Task details:
Go through the listing below and output exactly the line with "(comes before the", the line with "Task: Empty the", and each line between; omit the rest.

Information supplied:
----------------------------------------

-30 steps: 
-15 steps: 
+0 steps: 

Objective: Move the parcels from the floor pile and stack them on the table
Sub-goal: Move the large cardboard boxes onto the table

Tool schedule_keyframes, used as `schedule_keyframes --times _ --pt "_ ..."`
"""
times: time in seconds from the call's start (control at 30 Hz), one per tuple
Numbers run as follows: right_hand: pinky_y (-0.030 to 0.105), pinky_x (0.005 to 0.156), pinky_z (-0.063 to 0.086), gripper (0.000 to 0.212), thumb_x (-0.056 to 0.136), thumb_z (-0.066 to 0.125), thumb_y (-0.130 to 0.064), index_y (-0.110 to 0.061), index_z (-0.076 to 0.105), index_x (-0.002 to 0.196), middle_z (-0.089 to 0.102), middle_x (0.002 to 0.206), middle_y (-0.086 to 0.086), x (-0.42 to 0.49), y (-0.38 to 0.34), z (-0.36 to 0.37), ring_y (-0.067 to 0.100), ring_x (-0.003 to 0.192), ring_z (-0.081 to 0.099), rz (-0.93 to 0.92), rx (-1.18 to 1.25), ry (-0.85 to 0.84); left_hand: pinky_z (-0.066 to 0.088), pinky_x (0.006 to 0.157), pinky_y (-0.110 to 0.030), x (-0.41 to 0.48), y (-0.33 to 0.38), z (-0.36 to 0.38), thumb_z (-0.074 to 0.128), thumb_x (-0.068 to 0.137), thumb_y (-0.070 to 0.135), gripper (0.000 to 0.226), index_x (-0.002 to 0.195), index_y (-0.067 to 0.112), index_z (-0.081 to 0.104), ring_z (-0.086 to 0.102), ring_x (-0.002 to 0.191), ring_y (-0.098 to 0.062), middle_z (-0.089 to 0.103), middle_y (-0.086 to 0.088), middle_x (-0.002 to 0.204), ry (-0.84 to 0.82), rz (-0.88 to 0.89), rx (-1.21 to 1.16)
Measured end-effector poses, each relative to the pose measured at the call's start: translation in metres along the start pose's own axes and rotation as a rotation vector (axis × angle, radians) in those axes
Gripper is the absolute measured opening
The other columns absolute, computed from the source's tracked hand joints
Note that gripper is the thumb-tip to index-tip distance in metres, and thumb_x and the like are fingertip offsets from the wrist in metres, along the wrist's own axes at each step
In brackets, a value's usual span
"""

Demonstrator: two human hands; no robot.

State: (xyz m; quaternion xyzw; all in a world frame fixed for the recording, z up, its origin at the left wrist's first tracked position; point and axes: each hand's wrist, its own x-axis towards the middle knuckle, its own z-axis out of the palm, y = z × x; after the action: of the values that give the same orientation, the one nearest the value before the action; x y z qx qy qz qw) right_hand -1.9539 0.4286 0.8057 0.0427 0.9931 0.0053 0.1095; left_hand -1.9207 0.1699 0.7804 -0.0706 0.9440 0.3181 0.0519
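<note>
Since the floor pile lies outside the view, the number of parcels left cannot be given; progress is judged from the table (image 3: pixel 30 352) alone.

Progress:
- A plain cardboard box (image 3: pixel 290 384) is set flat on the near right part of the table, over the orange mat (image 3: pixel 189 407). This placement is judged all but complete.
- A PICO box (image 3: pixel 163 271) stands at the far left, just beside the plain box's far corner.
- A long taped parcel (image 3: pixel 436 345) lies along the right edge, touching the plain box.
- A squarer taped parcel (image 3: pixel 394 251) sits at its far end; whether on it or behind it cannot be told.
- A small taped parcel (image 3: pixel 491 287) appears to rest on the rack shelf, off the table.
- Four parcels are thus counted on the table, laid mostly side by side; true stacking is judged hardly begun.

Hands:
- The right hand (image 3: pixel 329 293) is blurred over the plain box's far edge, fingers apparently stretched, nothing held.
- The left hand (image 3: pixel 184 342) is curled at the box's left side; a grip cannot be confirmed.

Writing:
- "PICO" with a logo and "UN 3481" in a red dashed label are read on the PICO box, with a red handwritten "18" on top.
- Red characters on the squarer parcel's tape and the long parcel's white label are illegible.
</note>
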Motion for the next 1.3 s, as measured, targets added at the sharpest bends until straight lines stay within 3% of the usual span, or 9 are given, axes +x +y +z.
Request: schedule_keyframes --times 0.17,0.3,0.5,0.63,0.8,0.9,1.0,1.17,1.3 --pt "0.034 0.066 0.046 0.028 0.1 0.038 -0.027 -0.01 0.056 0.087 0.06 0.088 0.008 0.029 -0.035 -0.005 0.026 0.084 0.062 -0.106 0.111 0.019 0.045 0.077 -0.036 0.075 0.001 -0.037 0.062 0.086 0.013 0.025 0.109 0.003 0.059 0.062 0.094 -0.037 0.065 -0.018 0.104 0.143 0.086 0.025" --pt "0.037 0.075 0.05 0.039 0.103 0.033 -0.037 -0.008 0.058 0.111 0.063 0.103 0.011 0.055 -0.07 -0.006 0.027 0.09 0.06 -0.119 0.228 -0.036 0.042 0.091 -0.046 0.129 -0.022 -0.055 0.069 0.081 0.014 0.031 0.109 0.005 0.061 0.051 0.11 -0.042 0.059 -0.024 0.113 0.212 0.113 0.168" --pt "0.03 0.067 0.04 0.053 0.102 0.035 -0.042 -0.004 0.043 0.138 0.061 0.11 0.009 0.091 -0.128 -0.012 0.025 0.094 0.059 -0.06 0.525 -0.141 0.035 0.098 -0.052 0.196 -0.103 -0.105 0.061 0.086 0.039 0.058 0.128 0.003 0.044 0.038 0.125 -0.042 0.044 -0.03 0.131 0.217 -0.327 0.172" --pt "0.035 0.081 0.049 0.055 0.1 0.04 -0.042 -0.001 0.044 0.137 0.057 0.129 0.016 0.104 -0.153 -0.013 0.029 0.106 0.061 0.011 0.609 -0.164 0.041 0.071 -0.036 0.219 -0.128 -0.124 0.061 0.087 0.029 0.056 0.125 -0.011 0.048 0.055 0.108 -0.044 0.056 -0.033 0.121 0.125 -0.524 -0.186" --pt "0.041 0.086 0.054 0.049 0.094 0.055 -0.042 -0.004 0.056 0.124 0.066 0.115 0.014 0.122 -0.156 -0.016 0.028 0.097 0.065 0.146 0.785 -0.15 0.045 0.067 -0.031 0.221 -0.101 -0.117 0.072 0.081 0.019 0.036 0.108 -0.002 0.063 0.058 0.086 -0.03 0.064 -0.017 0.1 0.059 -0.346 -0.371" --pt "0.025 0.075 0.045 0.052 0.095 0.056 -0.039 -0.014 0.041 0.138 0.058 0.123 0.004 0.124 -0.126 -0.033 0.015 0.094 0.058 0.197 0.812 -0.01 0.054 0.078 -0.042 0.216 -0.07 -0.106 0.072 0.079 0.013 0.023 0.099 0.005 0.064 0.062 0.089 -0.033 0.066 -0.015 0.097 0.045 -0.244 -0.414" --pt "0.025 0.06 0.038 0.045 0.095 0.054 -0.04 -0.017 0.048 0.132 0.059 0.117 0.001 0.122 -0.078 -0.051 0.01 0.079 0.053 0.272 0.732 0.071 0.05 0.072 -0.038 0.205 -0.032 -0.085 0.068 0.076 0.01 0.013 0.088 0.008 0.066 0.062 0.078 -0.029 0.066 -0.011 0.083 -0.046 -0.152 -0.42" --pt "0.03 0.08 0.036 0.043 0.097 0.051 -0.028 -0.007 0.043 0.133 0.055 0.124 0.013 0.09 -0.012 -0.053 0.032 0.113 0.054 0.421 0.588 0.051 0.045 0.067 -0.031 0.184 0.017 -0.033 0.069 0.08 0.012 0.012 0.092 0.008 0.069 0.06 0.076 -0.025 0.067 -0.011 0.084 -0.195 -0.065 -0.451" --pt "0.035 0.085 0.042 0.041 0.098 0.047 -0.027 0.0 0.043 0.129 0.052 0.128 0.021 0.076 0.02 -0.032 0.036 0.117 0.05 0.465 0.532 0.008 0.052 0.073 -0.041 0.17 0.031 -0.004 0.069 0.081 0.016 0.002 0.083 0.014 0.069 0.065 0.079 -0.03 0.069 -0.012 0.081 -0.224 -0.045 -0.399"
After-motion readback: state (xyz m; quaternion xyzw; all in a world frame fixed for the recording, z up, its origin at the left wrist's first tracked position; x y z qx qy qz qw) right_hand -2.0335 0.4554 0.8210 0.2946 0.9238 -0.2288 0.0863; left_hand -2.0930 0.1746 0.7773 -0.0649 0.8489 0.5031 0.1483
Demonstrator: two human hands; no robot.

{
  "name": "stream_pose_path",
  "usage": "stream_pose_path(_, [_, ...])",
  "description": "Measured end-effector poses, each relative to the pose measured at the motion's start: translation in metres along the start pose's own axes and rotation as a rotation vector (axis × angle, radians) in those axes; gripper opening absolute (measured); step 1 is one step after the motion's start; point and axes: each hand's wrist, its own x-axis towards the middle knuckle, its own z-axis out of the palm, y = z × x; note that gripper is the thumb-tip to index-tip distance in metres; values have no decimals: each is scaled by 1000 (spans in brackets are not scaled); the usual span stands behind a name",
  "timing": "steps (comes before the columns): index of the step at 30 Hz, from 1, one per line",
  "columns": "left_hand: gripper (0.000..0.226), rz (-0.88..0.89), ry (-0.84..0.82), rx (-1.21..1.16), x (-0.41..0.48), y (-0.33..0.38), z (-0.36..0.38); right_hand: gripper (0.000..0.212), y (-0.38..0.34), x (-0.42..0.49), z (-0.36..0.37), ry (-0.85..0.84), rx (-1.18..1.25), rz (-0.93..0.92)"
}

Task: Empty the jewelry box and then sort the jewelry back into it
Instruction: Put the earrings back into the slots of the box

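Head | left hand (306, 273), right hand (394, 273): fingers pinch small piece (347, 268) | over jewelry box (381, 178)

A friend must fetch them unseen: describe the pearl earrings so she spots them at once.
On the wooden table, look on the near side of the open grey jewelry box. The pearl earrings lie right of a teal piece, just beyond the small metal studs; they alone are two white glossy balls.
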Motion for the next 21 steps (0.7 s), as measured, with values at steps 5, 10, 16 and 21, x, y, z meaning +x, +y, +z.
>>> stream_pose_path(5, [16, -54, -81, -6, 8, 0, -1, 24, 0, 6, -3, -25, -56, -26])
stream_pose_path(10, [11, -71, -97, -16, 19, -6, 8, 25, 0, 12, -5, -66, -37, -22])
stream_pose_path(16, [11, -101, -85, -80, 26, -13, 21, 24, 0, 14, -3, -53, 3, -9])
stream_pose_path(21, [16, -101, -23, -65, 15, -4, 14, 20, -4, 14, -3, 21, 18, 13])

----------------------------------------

Answer box:
  "timing": "steps (comes before the columns): index of the step at 30 Hz, from 1, one per line",
  "columns": "left_hand: gripper (0.000..0.226), rz (-0.88..0.89), ry (-0.84..0.82), rx (-1.21..1.16), x (-0.41..0.48), y (-0.33..0.38), z (-0.36..0.38); right_hand: gripper (0.000..0.212), y (-0.38..0.34), x (-0.42..0.49), z (-0.36..0.37), ry (-0.85..0.84), rx (-1.18..1.25), rz (-0.93..0.92)"
}

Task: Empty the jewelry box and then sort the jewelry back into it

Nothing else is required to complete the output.